La realidad de la barbarie de Barcelona no está reflejada en la imagen del minuto de silencio con las autoridades y con la concentración de miles de ciudadanos solidarios con las víctimas. No está reflejada en los altares de velas y flores en las Ramblas. Esa es una respuesta al mal. Pero no es la imagen o la realidad del mal y del dolor de las víctimas y sus familias. Esa foto, esas imágenes televisivas, como todas las concentraciones de condena, tienen un valor informativo pero ese no es, en su dimensión real, el rostro del drama y, en definitiva, del problema al que se enfrentan las sociedades abiertas occidentales. A los medios de comunicación les debe corresponder la obligación de transitar por una delicada línea ética de, sin caer en el sensacionalismo ni alimentar el morbo, dar la imagen de la dimensión real de lo que sucede en un atentado, de lo que acontece en la tragedia de un accidente. Es un camino cargado de minas pero no sería ni profesional ni ético renunciar al riesgo de equivocarse. La foto de portada del atentado de Barcelona que publicó Diario de Pontevedra y El Progreso, como otros medios de referencia, reflejaba esa realidad de la muerte, del dolor y en el rostro de un hombre sentado en el suelo con una víctima, hasta el interrogante, y la impotencia, el porqué ante el absurdo de una acción así: del mal por el mal aunque llegue bendecido en nombre de un dios, y aunque decir esto se haya convertido también en políticamente incorrecto. El relato que se quiere imponer como correcto corre el riesgo, o eso temo, de alejarse peligrosamente de la crudeza real y de todos sus componentes.

Tapar y ocultar el dolor parece más bien un atajo para evitar el impacto traumático, y sobre todo interrogativo, ante un suceso como el de Barcelona. Las campañas para prevenir los accidentes de tráfico pasaron y pasan por mostrar sin filtros la crudeza del suceso y de sus consecuencias. La responsabilidad frente al terrorismo que afecta a las ciudades occidentales, y al mundo, si tapa la crudeza de esas acciones podría, bajo un pseudo escudo ético, caer en una indecencia mayor: la de dulcificar la maldad.
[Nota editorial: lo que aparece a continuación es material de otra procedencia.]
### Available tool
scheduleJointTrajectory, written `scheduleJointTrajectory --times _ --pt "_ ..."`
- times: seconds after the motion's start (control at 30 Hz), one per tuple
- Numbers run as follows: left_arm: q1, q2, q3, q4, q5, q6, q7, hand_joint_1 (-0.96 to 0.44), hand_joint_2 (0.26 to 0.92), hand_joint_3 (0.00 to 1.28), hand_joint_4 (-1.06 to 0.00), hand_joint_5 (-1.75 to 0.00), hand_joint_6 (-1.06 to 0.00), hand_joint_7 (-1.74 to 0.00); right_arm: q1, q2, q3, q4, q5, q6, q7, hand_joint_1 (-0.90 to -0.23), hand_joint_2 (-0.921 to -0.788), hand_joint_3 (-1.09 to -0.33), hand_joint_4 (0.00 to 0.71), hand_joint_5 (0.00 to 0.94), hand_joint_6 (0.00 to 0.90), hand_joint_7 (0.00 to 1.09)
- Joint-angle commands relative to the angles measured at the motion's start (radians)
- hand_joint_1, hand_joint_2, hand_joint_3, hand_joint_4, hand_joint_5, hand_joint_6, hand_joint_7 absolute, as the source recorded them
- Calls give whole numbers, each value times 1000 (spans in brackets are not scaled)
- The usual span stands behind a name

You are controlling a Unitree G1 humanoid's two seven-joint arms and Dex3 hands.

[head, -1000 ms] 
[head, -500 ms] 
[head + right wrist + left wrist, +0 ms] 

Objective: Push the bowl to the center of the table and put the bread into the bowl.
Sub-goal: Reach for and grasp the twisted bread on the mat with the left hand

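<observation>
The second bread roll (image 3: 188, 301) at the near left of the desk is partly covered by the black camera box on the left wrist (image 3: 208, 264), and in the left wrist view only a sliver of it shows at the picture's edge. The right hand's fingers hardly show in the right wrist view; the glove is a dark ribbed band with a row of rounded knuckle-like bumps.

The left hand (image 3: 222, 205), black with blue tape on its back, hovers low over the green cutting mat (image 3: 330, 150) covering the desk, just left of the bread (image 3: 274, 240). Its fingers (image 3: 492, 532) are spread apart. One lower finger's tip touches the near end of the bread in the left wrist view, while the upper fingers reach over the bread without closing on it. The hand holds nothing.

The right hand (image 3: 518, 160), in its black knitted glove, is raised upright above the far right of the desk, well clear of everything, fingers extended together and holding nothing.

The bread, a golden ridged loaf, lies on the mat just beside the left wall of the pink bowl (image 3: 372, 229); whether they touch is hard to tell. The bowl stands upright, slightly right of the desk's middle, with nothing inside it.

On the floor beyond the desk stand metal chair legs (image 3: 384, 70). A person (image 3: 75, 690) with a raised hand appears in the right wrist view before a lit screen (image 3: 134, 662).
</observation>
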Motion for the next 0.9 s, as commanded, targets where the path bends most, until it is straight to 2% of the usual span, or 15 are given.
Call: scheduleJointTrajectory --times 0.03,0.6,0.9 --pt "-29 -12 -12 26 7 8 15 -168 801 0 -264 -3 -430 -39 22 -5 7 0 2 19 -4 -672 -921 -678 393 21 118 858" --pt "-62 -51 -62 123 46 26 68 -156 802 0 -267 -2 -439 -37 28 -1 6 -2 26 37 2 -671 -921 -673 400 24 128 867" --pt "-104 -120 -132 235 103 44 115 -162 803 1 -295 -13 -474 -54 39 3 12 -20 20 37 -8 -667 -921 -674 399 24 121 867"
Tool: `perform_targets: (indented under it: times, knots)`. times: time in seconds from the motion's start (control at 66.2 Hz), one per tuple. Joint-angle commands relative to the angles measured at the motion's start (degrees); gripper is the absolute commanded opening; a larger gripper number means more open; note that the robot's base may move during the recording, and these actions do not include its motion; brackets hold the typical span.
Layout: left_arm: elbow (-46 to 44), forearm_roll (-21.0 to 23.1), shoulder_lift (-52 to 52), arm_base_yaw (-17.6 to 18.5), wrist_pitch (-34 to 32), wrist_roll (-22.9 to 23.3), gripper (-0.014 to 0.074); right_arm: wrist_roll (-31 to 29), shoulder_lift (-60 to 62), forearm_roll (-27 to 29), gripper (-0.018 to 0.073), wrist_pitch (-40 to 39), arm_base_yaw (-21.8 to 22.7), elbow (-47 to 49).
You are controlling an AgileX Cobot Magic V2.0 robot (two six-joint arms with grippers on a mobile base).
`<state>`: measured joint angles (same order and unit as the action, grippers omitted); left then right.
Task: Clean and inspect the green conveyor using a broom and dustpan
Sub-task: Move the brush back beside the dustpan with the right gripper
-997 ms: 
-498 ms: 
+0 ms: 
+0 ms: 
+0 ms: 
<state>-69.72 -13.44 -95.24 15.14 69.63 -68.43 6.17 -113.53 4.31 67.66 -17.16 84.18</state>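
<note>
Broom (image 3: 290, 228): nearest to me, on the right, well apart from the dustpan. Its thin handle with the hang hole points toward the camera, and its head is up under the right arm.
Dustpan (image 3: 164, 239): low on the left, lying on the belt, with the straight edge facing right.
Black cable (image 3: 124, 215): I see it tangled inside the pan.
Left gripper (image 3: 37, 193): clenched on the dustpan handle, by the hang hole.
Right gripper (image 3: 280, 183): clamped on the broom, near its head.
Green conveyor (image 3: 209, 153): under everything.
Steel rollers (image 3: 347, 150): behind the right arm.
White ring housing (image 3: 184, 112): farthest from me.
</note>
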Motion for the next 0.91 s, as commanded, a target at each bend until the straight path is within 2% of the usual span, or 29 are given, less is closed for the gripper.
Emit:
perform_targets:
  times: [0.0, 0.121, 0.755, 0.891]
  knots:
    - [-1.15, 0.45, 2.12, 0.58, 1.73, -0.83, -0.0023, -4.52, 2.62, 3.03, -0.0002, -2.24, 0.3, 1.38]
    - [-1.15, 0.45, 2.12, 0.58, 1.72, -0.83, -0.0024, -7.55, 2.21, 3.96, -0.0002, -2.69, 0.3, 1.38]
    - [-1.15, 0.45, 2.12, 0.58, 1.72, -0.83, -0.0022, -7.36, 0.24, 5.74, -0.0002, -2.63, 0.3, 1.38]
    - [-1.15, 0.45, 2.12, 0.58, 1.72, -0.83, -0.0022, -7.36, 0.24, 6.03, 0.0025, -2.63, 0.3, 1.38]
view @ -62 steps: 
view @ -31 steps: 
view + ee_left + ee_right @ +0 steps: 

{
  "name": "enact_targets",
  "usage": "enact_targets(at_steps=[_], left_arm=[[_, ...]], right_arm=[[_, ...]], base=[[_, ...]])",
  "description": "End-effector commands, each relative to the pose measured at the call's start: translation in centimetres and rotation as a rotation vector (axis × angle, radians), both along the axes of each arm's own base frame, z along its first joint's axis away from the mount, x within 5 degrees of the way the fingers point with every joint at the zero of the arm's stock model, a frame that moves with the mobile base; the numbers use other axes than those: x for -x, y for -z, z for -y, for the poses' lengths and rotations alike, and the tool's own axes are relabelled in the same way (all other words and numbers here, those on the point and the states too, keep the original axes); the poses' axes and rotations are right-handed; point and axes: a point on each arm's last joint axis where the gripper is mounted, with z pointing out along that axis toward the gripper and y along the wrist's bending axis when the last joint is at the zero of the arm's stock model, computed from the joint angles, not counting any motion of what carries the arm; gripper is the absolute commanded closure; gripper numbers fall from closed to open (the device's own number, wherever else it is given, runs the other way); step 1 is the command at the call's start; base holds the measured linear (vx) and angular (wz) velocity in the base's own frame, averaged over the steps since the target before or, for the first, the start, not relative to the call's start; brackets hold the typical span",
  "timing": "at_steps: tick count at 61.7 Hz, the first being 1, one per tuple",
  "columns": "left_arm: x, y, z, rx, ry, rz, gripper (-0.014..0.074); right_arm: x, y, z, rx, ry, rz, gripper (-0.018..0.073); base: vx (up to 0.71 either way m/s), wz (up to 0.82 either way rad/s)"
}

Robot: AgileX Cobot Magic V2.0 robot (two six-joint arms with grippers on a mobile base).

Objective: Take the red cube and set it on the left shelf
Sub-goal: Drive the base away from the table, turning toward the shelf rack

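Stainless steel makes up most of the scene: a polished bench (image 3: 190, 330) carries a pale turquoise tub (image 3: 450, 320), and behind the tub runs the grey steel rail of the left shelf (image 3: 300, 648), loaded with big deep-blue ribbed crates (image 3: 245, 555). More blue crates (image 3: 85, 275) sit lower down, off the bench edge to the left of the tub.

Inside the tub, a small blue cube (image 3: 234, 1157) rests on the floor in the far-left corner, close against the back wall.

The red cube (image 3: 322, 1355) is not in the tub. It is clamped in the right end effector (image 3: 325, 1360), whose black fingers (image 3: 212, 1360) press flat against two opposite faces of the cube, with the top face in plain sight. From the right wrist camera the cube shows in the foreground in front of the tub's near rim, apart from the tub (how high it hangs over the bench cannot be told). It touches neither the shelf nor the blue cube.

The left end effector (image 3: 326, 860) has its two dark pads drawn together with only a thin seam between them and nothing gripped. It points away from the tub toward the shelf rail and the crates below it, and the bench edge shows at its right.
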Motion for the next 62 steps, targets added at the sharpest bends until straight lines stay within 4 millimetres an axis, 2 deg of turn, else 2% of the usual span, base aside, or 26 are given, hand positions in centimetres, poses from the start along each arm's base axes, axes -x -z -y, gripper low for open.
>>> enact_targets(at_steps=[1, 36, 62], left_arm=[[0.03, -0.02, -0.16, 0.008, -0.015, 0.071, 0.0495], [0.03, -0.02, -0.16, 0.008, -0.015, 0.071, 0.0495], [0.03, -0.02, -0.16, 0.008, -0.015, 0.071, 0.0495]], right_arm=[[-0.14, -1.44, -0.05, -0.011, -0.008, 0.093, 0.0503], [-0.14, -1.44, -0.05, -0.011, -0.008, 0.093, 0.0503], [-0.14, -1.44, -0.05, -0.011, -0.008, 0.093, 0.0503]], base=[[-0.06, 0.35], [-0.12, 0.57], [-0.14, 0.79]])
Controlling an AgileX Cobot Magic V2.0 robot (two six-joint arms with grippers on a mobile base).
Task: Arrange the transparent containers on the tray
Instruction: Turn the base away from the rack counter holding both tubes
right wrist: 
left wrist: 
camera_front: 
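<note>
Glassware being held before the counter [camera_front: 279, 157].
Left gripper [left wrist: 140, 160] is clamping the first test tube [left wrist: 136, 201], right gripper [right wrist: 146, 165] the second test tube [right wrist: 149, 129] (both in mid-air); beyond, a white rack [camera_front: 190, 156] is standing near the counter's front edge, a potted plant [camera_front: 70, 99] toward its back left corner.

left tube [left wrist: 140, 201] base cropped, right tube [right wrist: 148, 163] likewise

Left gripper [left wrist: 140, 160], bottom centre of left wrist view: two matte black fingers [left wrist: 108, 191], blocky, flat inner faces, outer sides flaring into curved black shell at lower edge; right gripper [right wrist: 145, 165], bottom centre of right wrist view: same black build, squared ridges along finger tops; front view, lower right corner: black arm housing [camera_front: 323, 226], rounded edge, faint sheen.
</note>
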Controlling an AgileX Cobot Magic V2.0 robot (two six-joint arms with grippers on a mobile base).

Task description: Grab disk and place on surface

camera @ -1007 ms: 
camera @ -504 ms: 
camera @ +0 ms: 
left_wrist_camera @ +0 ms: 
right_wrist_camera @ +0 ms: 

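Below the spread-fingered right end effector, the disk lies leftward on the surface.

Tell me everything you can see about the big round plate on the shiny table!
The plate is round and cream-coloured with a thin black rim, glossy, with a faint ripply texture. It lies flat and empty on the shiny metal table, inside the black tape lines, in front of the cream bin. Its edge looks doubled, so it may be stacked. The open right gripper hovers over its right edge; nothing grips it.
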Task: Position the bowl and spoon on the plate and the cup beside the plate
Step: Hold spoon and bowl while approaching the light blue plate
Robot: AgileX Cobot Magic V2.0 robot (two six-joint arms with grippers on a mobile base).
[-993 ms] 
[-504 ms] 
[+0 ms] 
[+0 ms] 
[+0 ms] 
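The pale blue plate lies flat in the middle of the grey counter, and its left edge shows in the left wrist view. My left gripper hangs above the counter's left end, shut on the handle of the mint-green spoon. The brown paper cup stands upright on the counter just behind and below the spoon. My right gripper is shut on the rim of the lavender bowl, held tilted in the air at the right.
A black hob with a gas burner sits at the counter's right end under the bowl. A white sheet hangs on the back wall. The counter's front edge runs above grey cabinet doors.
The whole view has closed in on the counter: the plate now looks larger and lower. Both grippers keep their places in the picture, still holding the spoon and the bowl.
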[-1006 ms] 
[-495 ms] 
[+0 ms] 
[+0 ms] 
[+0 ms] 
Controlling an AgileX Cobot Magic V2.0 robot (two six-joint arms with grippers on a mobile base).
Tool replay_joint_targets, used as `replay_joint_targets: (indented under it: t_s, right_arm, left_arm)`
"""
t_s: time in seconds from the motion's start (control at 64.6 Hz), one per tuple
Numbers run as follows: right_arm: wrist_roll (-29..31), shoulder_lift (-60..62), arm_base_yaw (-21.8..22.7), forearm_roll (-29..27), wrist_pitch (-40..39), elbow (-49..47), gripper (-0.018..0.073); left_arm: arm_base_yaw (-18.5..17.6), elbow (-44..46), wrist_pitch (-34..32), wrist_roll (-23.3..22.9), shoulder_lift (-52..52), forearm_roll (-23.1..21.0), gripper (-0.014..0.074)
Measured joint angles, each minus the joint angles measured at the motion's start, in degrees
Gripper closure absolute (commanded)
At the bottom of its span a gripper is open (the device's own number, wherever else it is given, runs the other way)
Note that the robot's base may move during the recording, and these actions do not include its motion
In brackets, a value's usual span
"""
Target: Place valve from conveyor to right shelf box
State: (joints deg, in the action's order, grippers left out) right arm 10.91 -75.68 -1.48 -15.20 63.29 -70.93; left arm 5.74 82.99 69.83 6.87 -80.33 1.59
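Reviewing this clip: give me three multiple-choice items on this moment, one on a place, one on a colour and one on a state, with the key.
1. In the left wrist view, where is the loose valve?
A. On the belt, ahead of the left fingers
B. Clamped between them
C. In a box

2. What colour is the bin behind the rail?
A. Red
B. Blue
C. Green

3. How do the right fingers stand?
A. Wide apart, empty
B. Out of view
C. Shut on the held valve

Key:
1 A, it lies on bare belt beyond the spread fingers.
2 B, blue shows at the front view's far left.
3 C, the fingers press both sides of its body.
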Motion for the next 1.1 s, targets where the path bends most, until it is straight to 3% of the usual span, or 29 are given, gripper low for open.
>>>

Sé que es una línea cargada de riesgos. Sé que no se puede olvidar el respeto a la víctima y a su familia. Sabemos que caerán las acusaciones de carroñeros o que se levantarán los falsos profetas de la pureza para hablar, sin dudarlo ni una sola vez, de comercio con el dolor, de concesiones al morbo. ¿A quién se hace concesión ocultando la muerte violenta del inocente? A riesgo de equivocarse y de que más que recibir discrepancias se reciban insultos, de momento me inclino por la necesidad ética de mostrar la dimensión real, la imagen, con la foto y la palabra, de las consecuencias del mal sobre los inocentes.

Opto por permanecer en la duda, por el riesgo de equivocarnos frente a la verdad que viene impuesta y que no admite ni la duda.